Write the listing below out again word for word, without a single picture.
== Segment start ==
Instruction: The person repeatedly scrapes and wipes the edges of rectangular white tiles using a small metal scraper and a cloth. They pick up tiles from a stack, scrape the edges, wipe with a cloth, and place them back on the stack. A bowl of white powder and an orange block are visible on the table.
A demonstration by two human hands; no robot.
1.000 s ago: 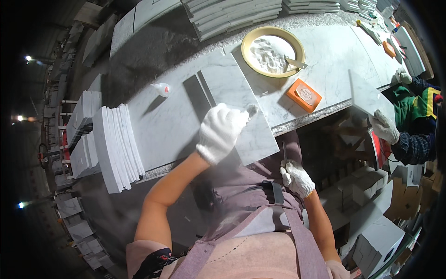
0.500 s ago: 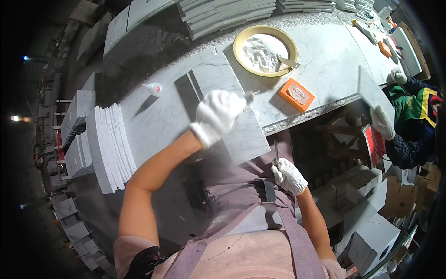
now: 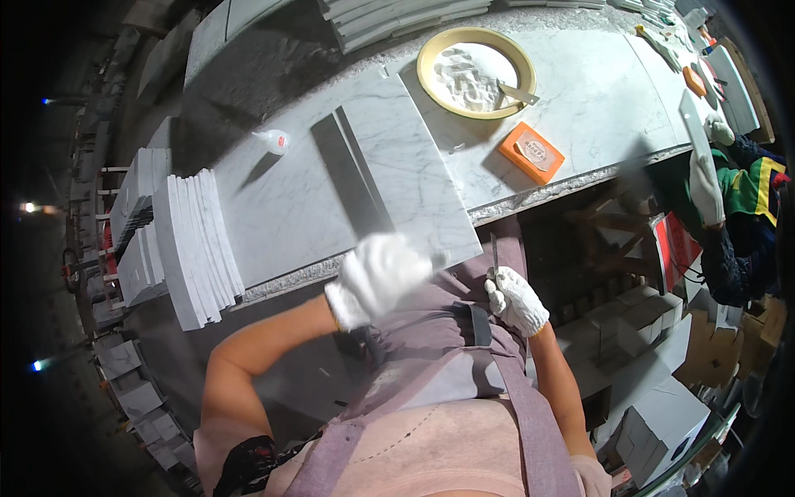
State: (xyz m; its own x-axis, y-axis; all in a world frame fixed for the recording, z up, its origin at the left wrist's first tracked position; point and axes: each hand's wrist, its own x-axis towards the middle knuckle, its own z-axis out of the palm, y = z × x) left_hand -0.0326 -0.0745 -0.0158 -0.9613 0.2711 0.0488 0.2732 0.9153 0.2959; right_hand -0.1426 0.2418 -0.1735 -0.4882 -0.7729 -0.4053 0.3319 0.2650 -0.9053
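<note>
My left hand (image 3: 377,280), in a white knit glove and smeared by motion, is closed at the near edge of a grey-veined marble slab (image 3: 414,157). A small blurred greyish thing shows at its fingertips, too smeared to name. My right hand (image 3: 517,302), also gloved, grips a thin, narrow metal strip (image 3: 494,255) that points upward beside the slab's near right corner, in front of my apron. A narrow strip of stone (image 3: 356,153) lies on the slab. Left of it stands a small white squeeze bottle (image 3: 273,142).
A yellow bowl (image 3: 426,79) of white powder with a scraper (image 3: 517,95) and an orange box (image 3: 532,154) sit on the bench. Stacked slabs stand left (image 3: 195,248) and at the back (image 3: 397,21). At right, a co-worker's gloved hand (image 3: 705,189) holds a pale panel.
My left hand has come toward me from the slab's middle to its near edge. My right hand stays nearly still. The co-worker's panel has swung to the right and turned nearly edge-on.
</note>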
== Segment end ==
SOLUTION FOR THIS TASK:
Instruction: The person repeatedly scrapes and wipes the edges of rectangular white tiles using a small metal scraper and a cloth. They pick up tiles from a stack, scrape the edges, wipe with a cloth, and place them back on the stack. A bowl of white powder and an orange block are visible on the table.
A demonstration by two human hands; no robot.
1.000 s ago: 
0.500 s ago: 
now: 
State: (xyz m; its own x-axis, y-axis; all in a world frame fixed for the recording, z up, its origin at the left wrist's first tracked position; point and axes: each hand's wrist, its own x-axis towards the middle knuckle, its own z-axis out of the palm, y = z × x) left_hand -0.0326 -0.0745 -0.0158 -0.9613 0.2711 0.0488 0.2732 0.9153 0.2959; right_hand -0.1426 0.2418 -0.1735 -0.4882 -0.7729 -0.4053 0.3319 0.2650 -0.9053
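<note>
My left hand (image 3: 377,280), in a white knit glove and smeared by motion, is closed at the near edge of a grey-veined marble slab (image 3: 414,157). A small blurred greyish thing shows at its fingertips, too smeared to name. My right hand (image 3: 517,302), also gloved, grips a thin, narrow metal strip (image 3: 494,255) that points upward beside the slab's near right corner, in front of my apron. A narrow strip of stone (image 3: 356,153) lies on the slab. Left of it stands a small white squeeze bottle (image 3: 273,142).
A yellow bowl (image 3: 426,79) of white powder with a scraper (image 3: 517,95) and an orange box (image 3: 532,154) sit on the bench. Stacked slabs stand left (image 3: 195,248) and at the back (image 3: 397,21). At right, a co-worker's gloved hand (image 3: 705,189) holds a pale panel.
My left hand has come toward me from the slab's middle to its near edge. My right hand stays nearly still. The co-worker's panel has swung to the right and turned nearly edge-on.
</note>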

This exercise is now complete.